Also, it would definitely be best if you used dynamic downloading or a similar solution like the others have pointed out.

You could use the REST API running on a separate system that would generate actions for every client individually that would not use any downloads at all and would only contain the settings in the body of the action directly. The program that does this could query the client and cmdb and only send the diffs and only if needed. I like the idea of an approach that does not use downloads at all for this type of dynamic data. This would work best with version 9+ mailboxing, but it technically would work with earlier versions as well.

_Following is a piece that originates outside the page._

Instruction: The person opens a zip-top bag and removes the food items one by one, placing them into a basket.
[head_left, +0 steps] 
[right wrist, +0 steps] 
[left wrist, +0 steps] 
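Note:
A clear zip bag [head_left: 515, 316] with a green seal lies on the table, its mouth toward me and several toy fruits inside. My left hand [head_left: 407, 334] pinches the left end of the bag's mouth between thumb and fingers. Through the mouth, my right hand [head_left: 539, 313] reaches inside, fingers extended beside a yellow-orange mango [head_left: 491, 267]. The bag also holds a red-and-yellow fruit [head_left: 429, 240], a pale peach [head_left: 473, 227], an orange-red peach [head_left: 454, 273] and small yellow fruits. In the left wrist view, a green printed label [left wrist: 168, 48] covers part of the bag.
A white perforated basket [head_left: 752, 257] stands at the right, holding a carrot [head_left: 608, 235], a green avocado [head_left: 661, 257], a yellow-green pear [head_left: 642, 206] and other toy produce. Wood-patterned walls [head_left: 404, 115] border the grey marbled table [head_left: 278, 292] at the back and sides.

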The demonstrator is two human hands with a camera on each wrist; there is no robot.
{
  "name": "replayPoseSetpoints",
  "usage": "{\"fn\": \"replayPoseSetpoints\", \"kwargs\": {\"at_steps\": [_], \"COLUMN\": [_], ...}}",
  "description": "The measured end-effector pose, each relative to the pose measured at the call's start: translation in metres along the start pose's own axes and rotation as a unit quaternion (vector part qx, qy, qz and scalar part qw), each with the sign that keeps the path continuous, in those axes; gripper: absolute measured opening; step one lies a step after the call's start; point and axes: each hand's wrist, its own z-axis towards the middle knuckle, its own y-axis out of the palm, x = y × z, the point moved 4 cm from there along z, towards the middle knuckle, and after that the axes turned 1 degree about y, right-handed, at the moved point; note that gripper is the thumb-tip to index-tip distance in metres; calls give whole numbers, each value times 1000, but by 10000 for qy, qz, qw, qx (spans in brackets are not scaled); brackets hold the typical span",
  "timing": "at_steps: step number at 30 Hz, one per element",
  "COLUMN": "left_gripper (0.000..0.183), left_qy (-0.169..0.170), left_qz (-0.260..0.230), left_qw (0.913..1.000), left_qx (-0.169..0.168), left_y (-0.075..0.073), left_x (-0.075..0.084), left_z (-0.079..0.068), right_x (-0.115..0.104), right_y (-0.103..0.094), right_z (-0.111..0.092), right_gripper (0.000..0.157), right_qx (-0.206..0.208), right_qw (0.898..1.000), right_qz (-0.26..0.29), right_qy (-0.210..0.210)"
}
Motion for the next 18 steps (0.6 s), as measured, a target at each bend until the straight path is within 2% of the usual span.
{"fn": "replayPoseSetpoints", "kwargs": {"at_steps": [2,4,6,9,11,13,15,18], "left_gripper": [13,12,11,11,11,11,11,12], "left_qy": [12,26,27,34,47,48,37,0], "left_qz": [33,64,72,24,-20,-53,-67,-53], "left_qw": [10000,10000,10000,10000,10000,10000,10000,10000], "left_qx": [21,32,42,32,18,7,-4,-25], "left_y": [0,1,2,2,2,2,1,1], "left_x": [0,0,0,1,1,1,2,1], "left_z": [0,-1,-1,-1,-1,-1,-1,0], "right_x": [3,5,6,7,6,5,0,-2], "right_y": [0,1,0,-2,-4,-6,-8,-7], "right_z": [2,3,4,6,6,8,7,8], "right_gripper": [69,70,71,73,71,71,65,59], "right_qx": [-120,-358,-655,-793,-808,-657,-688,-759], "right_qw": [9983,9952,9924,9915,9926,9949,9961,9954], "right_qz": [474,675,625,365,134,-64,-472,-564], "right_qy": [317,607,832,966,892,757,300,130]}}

I’m not sure what the limits are of the “createfile” command, but I suppose you could also send the entire CMDB contents you wish to push to the clients in a “createfile” command containing XML or something similar that would be generated with the REST API and pushed to all clients, then the clients would pull out the data that they need from that large XML file. This would also avoid the download problem.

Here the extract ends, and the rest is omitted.